▶ _Source information_

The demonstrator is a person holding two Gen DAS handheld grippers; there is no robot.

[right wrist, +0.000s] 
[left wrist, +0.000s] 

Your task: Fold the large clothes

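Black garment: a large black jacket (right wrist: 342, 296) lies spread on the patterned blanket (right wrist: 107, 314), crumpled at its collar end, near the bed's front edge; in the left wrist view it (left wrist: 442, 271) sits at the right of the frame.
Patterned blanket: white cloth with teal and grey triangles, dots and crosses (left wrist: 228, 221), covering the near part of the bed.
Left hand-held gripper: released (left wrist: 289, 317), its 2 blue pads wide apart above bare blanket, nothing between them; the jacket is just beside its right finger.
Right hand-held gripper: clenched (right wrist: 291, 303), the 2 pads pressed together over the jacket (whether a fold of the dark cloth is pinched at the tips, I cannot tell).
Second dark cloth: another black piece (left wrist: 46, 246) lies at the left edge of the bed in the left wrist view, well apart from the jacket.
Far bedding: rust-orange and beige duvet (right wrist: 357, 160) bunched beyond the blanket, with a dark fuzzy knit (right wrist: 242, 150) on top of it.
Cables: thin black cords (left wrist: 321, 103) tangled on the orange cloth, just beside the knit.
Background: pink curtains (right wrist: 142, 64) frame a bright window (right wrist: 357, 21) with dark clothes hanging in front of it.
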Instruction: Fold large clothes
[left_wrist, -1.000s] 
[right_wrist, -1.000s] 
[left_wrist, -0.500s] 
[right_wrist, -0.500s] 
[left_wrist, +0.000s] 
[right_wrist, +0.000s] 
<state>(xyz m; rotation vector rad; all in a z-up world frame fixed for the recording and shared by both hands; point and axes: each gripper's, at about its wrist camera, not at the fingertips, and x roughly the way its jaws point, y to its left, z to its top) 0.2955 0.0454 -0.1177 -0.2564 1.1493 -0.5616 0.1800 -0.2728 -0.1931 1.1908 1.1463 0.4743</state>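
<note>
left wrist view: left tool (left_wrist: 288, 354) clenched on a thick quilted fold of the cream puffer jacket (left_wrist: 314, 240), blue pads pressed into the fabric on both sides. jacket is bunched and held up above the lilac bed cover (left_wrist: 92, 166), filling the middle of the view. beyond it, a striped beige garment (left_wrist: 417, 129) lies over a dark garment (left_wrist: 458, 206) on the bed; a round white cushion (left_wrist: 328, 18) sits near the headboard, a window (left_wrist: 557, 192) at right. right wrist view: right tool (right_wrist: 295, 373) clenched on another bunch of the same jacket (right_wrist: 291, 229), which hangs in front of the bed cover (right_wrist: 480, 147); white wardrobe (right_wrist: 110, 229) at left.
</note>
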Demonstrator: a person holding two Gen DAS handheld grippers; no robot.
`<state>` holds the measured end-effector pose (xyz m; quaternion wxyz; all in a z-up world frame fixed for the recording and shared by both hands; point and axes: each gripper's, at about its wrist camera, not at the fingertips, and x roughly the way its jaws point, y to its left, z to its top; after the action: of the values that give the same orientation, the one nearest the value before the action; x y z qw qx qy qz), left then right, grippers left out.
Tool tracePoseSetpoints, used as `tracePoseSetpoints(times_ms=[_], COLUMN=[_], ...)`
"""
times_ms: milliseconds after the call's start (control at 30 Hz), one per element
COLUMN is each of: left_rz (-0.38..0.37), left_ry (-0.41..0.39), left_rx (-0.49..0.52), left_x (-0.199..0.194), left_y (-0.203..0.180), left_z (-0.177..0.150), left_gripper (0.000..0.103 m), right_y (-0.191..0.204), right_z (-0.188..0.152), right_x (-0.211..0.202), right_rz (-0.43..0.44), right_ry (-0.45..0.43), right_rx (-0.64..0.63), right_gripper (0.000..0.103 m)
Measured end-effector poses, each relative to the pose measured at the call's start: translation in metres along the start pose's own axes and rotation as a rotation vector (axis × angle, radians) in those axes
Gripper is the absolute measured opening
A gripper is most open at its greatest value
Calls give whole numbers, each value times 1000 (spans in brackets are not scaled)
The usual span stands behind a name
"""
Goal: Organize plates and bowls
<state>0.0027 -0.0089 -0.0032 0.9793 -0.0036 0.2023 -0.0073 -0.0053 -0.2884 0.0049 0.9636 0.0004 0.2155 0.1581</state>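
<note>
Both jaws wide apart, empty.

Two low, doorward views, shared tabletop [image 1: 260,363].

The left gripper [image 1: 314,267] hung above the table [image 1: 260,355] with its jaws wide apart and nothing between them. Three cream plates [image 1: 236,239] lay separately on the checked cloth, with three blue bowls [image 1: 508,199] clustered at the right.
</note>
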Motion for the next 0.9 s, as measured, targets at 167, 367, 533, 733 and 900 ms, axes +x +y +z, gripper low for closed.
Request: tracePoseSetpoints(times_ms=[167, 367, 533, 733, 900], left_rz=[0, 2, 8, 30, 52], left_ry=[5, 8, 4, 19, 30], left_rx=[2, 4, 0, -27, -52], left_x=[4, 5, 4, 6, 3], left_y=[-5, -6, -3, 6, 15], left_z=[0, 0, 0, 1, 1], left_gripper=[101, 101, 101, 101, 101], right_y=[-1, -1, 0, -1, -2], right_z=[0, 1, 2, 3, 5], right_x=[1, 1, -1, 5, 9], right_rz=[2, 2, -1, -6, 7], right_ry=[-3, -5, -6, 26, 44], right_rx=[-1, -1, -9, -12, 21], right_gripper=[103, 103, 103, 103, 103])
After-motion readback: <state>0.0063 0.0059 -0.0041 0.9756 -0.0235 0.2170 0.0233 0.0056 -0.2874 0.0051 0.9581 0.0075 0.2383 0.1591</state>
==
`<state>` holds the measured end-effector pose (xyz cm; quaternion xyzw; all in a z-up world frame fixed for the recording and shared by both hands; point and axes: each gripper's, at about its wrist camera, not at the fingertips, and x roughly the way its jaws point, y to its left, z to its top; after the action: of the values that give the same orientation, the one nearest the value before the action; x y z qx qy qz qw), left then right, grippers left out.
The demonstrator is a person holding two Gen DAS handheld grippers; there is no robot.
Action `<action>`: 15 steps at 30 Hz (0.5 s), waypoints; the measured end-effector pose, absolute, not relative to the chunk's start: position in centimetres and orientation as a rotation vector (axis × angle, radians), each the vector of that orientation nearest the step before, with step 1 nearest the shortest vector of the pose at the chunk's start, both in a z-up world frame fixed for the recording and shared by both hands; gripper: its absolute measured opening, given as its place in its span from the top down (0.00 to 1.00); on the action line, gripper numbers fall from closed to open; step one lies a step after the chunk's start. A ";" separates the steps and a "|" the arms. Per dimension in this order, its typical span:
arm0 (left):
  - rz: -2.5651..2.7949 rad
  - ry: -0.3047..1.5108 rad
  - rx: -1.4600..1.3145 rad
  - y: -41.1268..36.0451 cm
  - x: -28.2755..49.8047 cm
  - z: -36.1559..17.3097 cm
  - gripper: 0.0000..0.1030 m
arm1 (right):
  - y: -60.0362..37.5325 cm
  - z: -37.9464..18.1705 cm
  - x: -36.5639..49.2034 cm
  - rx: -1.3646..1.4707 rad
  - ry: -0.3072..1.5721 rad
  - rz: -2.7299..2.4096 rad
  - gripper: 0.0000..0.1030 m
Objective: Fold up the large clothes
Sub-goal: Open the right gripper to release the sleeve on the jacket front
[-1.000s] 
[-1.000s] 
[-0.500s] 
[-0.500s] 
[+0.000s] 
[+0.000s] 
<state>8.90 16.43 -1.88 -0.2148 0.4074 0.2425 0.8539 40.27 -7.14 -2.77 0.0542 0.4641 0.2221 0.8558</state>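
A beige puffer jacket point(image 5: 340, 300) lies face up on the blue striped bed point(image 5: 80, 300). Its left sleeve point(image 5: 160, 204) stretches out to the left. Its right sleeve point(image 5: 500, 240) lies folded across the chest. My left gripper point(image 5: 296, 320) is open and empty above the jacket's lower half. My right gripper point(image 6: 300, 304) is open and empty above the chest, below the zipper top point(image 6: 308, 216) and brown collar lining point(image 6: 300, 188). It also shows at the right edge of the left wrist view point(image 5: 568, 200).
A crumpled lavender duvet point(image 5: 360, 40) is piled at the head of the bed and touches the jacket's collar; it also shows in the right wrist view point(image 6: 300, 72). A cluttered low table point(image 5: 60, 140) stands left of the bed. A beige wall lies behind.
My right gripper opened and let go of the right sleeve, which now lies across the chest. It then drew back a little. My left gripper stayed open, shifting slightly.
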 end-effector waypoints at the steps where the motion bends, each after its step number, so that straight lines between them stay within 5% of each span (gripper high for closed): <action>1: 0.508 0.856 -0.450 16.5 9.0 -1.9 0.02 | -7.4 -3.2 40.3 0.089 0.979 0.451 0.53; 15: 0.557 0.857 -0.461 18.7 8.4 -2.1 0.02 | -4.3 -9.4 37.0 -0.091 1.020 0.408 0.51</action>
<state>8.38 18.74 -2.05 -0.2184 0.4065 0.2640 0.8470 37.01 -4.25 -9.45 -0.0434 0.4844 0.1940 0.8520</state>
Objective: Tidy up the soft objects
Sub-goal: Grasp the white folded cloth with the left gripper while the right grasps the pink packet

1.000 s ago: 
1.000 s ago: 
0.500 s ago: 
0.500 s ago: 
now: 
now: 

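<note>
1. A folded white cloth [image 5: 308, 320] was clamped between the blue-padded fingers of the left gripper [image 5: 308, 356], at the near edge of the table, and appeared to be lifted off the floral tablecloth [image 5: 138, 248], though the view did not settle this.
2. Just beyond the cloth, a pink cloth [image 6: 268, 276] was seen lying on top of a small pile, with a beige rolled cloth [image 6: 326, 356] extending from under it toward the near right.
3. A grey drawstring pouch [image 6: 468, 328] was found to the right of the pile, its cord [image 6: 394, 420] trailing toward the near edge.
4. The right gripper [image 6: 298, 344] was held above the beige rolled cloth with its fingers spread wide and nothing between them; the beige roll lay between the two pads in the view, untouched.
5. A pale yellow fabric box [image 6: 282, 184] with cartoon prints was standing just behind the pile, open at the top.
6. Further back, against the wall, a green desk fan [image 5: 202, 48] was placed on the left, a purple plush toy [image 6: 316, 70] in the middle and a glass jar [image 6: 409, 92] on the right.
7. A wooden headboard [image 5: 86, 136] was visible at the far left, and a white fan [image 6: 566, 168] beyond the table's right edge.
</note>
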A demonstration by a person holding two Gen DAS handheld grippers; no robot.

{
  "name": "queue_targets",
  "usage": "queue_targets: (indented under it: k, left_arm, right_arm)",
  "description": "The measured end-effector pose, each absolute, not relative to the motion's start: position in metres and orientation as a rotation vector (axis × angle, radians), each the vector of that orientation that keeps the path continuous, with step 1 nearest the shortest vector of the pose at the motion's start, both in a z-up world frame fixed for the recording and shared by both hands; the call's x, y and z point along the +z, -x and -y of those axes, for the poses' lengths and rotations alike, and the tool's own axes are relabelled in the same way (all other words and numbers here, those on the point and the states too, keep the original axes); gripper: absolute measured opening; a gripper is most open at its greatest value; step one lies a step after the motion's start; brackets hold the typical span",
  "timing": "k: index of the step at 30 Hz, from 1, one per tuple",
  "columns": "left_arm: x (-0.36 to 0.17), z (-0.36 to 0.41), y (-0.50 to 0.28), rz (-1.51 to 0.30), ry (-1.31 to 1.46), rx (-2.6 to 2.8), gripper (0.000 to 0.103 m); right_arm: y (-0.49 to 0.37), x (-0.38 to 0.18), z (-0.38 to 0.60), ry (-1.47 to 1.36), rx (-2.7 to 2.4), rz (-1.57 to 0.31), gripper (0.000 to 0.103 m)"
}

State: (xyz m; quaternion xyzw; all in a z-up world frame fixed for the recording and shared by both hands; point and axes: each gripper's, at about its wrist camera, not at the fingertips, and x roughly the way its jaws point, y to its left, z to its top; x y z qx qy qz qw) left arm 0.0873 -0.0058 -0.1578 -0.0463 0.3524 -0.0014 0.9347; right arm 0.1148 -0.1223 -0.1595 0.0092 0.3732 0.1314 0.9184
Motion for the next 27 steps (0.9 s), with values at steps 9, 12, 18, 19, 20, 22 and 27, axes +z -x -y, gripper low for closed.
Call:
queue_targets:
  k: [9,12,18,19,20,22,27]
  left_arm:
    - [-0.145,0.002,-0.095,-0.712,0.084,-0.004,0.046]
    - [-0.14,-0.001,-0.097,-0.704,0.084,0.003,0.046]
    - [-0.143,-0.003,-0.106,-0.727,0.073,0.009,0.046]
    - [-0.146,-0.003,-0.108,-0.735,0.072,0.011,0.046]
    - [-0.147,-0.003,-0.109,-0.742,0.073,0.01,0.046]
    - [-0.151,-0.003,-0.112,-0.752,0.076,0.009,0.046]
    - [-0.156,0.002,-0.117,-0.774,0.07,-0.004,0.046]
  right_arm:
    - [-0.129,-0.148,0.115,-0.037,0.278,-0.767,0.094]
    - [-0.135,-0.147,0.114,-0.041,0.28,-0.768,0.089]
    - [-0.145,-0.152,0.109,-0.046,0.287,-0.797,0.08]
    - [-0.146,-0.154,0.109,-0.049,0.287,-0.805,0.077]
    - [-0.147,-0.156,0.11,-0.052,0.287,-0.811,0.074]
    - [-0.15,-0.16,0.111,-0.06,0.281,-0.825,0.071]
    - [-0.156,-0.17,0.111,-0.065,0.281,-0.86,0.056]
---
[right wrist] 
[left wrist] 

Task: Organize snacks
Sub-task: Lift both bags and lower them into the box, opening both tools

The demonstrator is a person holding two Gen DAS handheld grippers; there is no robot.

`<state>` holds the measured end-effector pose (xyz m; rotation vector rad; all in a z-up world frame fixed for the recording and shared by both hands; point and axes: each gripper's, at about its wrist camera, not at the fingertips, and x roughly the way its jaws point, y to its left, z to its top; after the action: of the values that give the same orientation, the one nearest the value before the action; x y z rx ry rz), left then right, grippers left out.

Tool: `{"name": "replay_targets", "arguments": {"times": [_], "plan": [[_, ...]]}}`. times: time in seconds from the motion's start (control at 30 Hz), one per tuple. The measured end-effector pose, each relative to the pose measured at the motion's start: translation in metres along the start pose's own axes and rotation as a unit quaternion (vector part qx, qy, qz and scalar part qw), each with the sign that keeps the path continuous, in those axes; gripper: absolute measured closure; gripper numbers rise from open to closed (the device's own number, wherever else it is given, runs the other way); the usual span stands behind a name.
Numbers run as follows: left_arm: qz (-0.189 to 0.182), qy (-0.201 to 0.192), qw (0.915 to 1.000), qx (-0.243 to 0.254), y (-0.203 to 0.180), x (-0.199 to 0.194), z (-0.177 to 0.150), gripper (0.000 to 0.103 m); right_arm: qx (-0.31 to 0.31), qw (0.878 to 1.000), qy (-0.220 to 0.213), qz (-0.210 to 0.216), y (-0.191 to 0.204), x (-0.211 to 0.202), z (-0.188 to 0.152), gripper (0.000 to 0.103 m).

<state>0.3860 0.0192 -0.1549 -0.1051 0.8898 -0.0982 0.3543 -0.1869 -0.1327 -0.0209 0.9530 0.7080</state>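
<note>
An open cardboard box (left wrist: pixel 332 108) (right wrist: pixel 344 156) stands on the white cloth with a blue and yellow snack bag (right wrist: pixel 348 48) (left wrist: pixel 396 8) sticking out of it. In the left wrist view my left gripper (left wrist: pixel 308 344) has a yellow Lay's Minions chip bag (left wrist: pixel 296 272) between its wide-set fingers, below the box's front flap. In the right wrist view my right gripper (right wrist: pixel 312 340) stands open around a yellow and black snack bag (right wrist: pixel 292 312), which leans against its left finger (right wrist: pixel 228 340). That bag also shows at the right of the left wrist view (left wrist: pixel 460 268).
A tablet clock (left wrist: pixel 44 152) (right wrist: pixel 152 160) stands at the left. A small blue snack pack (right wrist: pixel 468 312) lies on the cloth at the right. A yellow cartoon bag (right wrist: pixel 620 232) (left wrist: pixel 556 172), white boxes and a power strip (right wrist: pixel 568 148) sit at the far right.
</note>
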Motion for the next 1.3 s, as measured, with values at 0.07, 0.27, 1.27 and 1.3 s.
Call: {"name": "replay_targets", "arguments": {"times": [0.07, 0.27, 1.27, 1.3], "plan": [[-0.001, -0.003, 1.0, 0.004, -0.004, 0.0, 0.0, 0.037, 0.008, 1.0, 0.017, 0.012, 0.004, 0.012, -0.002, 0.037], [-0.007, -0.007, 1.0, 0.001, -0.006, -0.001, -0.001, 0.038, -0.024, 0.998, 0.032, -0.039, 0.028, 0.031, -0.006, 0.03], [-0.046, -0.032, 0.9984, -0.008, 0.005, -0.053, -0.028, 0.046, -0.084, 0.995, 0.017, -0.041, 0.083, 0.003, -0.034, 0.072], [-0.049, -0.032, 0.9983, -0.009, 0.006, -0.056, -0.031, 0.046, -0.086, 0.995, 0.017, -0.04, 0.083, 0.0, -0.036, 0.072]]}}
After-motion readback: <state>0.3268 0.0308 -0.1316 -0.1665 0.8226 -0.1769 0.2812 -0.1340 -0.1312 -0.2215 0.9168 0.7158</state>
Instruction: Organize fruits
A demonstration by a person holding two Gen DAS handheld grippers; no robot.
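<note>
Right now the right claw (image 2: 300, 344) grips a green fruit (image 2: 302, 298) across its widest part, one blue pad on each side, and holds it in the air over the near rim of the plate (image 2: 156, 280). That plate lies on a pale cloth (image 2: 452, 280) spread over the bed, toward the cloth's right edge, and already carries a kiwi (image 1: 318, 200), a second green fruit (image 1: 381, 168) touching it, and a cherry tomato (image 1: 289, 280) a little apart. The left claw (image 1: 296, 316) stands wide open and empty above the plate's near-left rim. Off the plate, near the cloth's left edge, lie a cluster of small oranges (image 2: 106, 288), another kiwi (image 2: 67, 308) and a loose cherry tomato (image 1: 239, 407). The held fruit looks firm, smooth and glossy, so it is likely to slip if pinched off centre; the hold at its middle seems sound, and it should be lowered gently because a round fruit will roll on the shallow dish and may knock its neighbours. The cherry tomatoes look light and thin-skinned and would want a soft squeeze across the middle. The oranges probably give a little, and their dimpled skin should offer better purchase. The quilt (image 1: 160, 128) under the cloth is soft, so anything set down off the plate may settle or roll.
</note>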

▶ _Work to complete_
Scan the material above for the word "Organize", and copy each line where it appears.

▶ _Solution_
Goal: Organize plates and bowls
Task: Organize snacks
Instruction: Organize fruits

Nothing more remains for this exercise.